## Your assignment
Every line from the start of the entries up to and including the one bearing "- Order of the" must be printed verbatim, without the pictures.

## Dataset excerpts
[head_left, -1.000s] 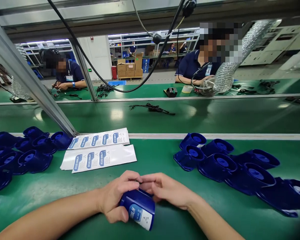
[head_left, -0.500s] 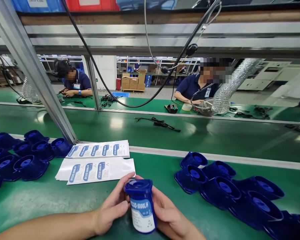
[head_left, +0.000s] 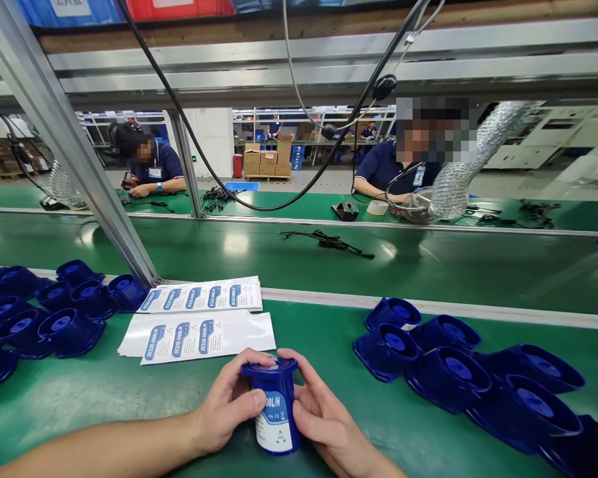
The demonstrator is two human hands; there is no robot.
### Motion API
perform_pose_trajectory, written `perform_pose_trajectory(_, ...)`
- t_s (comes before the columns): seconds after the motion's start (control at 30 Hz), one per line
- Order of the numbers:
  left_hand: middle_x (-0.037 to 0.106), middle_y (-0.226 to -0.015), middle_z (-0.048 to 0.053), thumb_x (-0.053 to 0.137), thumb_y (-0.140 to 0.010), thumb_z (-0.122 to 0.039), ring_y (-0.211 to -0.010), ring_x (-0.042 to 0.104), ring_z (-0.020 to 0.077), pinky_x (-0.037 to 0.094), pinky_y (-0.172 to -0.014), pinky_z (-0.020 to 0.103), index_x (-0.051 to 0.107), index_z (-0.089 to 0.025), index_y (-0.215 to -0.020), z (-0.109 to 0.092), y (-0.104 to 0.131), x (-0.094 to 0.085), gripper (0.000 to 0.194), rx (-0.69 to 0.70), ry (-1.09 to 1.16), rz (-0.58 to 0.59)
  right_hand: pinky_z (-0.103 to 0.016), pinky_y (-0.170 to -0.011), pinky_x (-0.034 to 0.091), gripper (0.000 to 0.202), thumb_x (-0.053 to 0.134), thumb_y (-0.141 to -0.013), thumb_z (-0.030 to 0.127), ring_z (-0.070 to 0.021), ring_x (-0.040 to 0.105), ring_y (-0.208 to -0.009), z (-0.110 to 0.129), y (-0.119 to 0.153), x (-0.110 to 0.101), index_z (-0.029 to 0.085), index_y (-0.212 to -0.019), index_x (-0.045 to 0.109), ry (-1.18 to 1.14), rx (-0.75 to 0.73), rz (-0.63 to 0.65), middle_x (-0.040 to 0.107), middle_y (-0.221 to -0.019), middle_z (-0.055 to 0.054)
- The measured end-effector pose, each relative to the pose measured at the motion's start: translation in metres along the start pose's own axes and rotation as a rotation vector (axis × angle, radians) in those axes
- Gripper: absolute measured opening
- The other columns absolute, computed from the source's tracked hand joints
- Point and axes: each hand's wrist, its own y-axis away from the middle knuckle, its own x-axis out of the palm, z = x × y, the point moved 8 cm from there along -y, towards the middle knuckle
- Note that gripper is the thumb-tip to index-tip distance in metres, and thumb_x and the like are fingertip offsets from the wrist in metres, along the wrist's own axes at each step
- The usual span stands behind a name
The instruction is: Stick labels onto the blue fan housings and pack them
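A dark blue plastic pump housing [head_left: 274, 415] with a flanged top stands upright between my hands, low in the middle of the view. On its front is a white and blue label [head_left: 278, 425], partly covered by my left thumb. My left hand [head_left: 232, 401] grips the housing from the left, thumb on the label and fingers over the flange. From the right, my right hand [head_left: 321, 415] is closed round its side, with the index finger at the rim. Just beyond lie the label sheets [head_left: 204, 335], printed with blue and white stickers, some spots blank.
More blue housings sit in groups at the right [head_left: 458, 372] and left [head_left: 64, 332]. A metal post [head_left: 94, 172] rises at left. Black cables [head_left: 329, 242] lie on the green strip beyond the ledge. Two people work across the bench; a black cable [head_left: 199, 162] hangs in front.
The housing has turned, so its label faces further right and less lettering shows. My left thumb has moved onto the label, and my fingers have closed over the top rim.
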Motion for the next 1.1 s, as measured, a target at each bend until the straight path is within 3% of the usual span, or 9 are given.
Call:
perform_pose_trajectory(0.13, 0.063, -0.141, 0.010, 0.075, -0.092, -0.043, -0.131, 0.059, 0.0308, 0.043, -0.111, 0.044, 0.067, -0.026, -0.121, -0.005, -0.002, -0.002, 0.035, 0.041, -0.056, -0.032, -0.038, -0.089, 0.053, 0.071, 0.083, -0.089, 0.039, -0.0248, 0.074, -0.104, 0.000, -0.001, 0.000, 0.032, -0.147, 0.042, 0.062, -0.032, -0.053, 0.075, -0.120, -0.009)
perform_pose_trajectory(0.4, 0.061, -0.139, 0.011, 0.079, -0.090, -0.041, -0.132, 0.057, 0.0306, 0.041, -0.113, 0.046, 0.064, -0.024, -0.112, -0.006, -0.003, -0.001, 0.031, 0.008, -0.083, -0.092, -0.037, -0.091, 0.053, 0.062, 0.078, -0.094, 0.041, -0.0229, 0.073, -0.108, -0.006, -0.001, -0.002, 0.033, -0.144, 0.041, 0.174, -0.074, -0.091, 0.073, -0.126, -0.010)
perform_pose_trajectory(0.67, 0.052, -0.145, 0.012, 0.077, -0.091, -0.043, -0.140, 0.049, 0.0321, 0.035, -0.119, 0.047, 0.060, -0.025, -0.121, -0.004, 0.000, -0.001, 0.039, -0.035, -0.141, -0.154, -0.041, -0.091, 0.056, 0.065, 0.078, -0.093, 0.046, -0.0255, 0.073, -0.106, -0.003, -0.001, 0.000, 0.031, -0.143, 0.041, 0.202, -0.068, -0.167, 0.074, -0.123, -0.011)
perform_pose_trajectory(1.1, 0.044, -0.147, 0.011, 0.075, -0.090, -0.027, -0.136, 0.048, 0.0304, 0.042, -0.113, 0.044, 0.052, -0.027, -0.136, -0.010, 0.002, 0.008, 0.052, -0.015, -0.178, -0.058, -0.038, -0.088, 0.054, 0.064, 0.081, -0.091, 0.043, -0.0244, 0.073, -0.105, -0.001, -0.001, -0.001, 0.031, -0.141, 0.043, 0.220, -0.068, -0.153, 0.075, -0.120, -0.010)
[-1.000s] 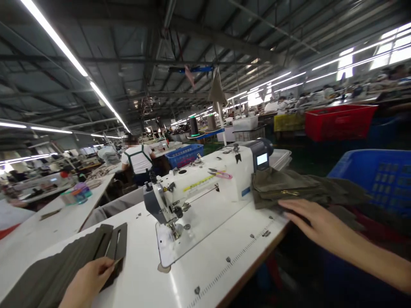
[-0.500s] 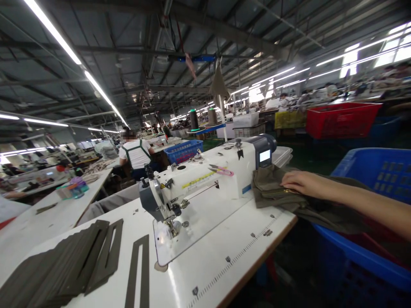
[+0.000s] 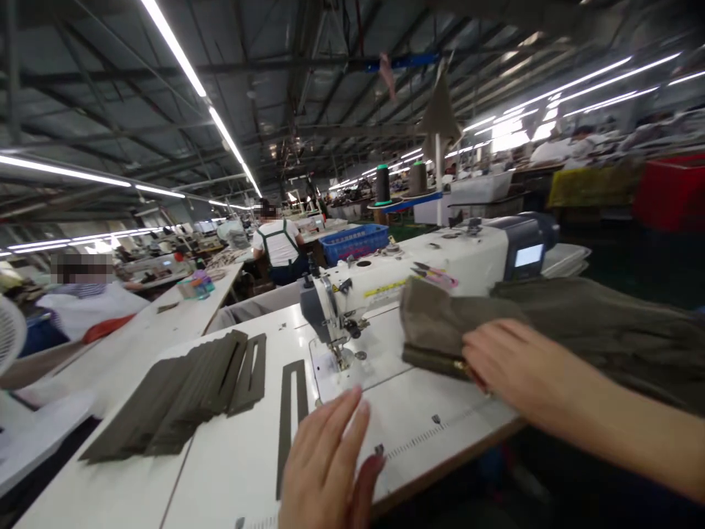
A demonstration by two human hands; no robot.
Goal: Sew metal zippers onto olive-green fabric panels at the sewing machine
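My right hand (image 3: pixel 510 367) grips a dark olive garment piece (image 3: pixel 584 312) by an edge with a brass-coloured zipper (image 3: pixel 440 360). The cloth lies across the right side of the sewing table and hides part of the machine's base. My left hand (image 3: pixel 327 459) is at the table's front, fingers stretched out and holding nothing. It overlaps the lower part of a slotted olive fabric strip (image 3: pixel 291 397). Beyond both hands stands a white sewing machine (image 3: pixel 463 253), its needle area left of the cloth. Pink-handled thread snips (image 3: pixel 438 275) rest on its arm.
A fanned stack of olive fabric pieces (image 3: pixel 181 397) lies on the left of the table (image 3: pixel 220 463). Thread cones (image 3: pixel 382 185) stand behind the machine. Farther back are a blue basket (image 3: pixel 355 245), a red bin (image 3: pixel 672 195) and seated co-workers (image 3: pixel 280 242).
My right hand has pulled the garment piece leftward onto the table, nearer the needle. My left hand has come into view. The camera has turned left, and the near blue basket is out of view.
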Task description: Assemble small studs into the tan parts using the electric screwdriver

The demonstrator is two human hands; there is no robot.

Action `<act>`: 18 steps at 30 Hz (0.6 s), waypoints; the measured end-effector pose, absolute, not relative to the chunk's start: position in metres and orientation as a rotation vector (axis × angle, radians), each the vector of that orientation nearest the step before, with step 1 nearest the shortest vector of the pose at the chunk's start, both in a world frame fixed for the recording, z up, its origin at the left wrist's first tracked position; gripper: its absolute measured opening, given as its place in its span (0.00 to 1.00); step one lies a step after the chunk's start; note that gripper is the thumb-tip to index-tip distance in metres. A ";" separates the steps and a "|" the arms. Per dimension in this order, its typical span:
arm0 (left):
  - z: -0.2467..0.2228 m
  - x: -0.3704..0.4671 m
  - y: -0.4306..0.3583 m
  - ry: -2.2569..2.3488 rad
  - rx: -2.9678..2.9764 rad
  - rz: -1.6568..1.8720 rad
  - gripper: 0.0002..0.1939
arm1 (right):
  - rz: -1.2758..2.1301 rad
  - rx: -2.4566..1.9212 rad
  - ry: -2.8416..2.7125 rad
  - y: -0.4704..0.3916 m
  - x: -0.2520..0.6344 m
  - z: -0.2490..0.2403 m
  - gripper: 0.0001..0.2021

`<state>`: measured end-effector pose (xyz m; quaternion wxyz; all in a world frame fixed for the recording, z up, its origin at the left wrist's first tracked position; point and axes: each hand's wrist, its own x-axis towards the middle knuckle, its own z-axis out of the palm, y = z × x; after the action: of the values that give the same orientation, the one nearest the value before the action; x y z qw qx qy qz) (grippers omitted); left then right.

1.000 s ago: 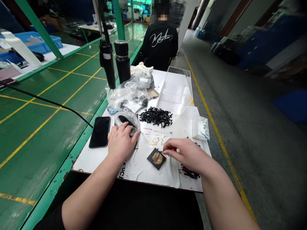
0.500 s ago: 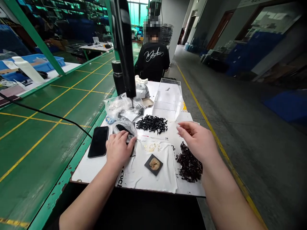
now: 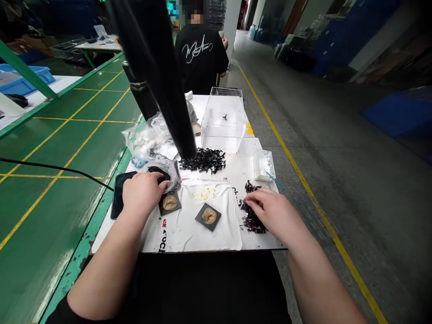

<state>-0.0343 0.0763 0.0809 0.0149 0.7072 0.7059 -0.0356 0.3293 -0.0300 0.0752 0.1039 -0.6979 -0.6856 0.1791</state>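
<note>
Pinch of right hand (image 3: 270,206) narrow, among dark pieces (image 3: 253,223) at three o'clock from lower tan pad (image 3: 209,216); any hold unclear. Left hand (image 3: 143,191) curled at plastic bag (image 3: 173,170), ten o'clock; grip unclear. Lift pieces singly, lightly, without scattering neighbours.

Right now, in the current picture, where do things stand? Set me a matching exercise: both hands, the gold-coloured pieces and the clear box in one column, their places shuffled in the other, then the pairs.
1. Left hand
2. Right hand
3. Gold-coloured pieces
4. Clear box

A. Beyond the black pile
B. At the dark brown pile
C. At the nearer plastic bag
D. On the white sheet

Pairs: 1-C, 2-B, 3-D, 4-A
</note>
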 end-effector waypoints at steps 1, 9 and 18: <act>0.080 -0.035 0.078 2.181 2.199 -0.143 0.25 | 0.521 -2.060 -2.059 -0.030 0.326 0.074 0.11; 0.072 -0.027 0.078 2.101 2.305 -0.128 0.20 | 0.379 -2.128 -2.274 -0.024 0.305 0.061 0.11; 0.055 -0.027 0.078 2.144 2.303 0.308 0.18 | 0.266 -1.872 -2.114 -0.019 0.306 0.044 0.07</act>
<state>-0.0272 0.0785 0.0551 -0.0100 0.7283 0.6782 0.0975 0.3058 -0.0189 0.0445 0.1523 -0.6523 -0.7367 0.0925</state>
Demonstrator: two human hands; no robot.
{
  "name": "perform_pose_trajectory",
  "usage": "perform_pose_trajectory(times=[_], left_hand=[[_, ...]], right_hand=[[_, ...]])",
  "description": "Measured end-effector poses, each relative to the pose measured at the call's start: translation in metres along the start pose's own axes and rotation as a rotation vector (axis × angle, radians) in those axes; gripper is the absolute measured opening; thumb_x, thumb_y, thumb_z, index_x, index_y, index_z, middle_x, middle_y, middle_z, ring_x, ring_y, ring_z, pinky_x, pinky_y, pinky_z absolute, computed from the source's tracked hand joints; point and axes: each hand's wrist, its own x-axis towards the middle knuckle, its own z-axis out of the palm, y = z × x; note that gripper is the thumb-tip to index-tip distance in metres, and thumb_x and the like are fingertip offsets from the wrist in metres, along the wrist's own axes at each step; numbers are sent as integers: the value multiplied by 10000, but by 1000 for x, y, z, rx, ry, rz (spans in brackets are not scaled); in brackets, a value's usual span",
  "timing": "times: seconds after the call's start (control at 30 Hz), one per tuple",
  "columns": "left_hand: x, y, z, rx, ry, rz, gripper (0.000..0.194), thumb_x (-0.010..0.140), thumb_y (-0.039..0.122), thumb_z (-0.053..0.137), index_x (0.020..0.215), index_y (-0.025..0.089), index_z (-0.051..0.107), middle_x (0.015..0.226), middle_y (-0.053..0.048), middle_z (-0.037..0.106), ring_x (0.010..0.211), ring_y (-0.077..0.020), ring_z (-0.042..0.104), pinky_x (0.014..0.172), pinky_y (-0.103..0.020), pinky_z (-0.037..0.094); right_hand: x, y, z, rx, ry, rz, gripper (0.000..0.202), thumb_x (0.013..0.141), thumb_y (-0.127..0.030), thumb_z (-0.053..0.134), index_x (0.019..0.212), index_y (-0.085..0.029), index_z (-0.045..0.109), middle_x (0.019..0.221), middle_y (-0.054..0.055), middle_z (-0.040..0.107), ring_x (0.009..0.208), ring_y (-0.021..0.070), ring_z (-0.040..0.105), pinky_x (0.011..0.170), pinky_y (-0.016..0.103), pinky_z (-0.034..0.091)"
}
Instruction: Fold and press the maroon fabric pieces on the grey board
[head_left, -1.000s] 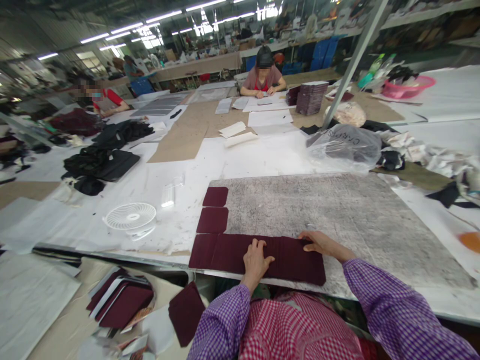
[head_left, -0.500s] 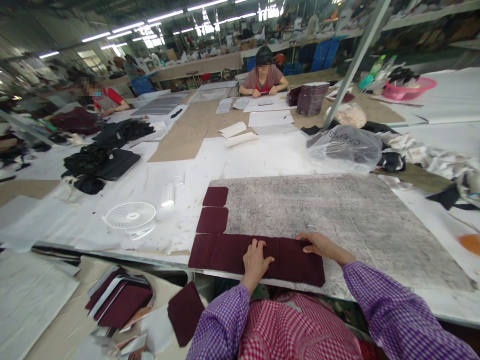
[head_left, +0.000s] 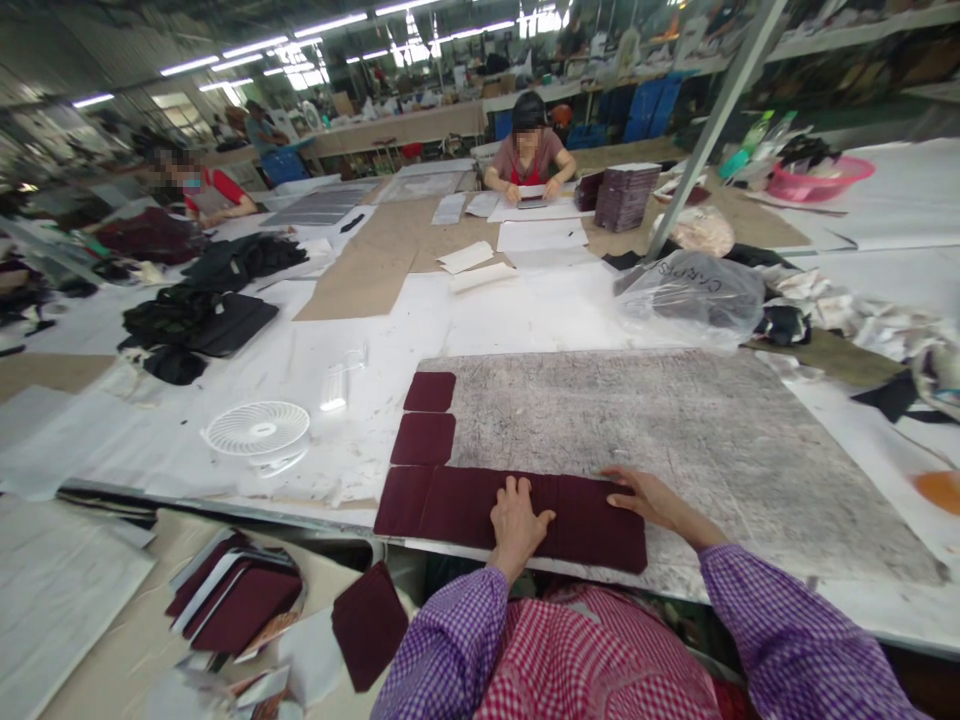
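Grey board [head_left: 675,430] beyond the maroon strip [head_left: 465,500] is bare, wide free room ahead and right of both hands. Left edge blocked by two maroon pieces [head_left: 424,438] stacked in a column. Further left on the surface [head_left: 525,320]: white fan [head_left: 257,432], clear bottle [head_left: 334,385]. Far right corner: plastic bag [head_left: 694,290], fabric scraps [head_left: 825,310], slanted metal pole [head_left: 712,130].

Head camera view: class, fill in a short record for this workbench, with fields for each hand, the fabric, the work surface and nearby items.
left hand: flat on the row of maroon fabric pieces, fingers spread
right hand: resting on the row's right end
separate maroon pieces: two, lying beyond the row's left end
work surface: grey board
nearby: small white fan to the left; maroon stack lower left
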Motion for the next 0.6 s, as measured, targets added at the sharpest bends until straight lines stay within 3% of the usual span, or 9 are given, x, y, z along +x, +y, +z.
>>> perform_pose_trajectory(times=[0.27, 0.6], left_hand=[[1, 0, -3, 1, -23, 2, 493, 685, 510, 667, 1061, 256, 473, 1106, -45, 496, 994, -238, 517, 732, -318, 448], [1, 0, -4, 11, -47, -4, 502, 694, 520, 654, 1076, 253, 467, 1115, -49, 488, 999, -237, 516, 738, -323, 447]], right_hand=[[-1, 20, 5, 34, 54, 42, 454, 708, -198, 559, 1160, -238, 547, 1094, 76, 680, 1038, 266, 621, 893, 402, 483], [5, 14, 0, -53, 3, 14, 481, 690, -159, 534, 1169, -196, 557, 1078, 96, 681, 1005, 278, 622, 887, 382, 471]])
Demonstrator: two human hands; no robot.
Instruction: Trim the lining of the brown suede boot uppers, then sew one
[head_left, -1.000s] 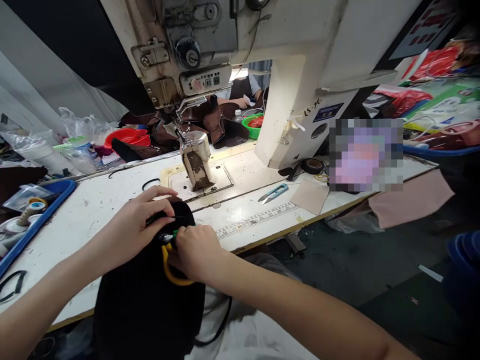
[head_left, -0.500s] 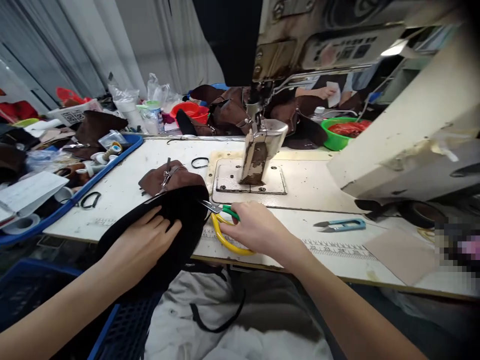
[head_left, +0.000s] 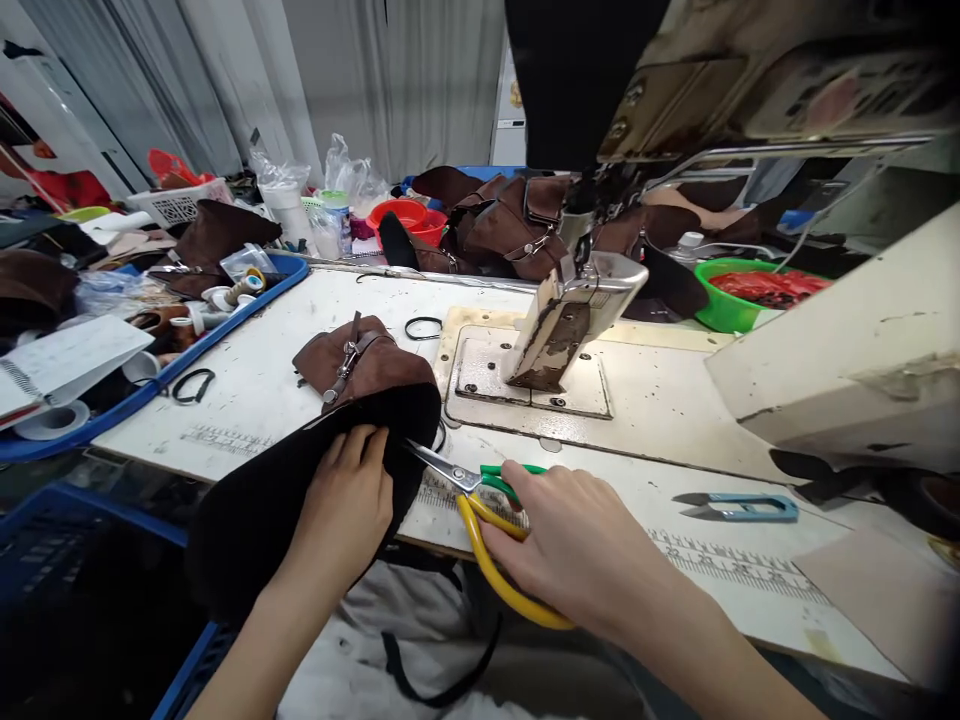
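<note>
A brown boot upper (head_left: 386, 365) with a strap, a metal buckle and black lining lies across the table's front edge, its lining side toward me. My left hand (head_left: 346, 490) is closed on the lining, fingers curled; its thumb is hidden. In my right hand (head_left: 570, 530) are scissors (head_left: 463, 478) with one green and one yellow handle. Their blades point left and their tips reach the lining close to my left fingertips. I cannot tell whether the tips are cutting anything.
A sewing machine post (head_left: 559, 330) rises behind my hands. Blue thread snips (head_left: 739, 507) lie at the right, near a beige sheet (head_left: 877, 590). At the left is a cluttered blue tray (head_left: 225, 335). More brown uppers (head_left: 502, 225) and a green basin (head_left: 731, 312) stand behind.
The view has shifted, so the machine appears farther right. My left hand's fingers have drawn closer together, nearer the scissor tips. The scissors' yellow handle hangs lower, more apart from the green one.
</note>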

## Task output
[head_left, -1.000s] 
[head_left, -0.500s] 
[head_left, +0.000s] 
The demonstrator is two human hands; there is no robot.
### Motion API
perform_pose_trajectory, written `perform_pose_trajectory(_, ...)`
- t_s (comes before the columns): seconds after the motion's start (control at 30 Hz), one per line
- Order of the numbers:

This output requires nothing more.